## WORK INSTRUCTION
Find the line with "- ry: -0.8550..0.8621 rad" in the records below. Copy it and every line after it, up to and including the line with "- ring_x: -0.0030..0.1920".

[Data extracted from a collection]
--- START ---

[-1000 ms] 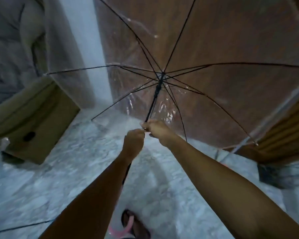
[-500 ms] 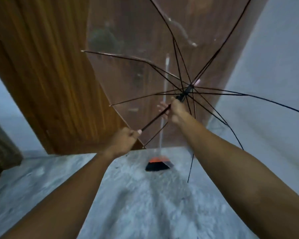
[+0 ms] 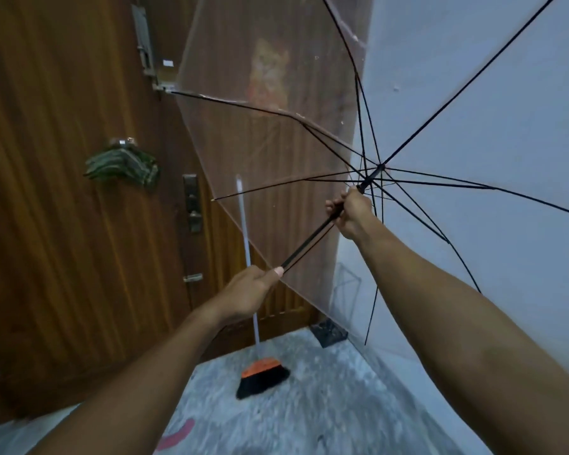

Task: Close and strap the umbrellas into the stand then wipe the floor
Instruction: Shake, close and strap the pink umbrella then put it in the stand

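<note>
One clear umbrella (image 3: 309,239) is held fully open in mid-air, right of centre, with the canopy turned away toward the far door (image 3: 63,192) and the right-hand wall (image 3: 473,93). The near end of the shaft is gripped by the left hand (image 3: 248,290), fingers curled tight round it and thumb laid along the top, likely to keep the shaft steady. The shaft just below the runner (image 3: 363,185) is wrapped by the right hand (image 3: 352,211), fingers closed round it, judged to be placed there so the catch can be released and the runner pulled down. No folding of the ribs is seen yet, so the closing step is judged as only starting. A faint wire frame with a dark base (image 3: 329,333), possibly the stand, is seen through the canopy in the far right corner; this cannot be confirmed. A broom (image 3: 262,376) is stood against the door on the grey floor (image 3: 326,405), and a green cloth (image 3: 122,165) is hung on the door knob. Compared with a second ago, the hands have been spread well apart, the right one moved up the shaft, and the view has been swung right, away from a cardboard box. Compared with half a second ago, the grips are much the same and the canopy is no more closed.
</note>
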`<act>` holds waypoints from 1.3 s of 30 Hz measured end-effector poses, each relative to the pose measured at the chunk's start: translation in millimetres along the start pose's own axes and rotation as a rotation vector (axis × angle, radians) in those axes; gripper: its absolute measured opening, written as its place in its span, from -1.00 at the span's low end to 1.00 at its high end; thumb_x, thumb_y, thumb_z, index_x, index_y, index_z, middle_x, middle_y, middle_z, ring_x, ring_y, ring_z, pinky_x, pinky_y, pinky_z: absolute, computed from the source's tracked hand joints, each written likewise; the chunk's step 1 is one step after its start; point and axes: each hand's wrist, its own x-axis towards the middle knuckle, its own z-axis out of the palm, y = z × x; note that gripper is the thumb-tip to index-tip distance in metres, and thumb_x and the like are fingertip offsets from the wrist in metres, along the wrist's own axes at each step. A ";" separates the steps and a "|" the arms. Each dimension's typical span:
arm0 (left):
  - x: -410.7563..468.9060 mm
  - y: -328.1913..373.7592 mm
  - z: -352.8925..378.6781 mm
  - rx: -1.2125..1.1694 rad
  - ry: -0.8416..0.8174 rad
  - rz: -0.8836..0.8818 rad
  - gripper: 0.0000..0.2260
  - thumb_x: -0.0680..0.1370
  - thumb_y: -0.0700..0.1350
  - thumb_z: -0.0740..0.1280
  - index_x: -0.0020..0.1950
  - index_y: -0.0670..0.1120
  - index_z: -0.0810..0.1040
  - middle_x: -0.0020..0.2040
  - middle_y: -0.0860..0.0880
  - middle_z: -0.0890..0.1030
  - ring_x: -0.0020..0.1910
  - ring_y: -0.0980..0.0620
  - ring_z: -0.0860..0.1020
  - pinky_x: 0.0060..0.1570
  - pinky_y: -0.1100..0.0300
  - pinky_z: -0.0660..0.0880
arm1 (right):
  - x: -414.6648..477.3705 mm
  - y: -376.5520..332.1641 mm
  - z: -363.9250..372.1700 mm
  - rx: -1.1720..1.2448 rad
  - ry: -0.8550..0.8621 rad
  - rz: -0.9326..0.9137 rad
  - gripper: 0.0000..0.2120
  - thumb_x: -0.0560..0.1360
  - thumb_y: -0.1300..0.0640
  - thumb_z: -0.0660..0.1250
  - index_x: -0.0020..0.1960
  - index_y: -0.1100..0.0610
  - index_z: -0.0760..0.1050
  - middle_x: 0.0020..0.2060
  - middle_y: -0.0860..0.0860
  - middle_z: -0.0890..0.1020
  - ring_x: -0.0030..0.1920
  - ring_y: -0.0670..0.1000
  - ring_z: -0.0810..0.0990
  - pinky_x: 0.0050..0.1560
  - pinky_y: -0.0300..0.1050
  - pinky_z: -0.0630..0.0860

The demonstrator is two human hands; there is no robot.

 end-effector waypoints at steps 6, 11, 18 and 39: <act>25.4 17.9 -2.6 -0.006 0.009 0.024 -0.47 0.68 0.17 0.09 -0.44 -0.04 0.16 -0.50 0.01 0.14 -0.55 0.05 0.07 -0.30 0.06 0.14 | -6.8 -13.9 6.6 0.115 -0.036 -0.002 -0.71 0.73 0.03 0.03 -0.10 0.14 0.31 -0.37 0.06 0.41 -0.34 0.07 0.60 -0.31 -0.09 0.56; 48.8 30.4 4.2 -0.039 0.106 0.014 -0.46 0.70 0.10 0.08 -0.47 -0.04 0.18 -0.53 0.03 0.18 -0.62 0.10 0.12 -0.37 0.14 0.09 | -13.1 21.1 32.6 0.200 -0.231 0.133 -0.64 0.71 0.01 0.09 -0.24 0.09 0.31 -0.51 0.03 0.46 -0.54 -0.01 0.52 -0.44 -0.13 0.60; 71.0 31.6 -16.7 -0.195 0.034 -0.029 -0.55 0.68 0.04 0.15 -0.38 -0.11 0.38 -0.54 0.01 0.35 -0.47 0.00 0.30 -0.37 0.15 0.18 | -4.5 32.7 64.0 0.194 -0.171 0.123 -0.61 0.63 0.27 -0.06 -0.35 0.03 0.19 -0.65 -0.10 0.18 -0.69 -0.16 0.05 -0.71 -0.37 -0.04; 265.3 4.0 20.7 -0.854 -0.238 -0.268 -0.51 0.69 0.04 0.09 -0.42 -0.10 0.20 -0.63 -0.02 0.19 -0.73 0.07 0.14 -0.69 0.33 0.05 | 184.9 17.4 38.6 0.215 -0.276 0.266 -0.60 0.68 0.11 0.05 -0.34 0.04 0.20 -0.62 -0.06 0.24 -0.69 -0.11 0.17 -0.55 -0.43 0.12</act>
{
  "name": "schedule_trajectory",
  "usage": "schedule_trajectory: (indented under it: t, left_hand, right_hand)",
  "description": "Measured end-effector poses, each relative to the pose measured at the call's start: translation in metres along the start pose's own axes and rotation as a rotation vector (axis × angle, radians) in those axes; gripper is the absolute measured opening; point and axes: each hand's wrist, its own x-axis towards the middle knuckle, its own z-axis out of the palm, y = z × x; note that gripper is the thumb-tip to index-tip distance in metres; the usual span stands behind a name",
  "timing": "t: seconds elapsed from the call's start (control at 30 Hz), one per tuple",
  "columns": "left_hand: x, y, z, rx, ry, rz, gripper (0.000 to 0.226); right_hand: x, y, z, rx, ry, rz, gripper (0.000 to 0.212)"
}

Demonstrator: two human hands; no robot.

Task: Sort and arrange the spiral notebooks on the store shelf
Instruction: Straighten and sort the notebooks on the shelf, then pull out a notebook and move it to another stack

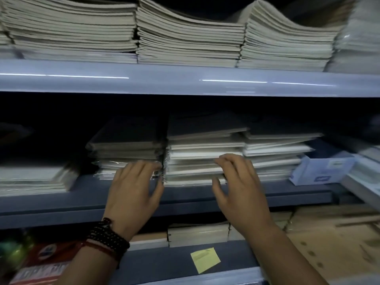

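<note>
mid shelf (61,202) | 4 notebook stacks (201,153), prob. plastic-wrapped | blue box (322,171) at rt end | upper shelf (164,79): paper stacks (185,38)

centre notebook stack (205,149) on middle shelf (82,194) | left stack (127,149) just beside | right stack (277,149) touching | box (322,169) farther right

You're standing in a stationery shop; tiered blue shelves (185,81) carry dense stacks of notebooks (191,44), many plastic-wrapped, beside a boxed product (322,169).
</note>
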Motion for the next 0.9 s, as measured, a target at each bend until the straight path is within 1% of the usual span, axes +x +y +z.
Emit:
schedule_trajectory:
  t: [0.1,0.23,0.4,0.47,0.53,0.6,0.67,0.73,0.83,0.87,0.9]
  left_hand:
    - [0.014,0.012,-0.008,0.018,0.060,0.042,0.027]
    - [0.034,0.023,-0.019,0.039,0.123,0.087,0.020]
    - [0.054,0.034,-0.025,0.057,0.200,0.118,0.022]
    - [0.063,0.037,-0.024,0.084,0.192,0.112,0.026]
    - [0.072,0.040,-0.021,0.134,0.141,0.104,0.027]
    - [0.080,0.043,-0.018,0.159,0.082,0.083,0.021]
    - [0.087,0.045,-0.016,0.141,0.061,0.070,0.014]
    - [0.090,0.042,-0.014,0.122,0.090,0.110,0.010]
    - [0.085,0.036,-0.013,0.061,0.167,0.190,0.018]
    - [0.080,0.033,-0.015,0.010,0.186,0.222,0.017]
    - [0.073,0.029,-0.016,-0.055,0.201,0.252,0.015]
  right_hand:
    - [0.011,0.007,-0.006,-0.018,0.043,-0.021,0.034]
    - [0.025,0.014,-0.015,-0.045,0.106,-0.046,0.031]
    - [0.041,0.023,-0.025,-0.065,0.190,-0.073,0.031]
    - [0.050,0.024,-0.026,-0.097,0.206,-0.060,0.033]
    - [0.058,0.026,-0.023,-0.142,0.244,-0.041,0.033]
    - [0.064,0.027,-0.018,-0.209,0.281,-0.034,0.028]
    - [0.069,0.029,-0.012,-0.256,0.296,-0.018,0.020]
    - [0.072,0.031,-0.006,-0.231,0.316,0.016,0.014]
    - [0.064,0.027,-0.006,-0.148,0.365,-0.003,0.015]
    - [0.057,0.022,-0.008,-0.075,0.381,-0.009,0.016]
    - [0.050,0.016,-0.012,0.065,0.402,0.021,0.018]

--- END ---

## TASK OUTPUT
  - ry: -0.8550..0.8621 rad
  - rz: -0.9326..0.9137 rad
  - gripper: 0.0000..0.2120
  - thumb_x: -0.0560..0.1360
  - thumb_y: -0.1300..0.0640
  - thumb_z: -0.0660..0.1250
  - index_x: -0.0020..0.1960
  - index_y: -0.1100..0.0610
  - index_z: -0.0760..0.1050
  - middle_x: 0.0020..0.2060
  - middle_y: -0.0860..0.0860
  - middle_z: -0.0890..0.1020
  - ring_x: -0.0030..0.1920

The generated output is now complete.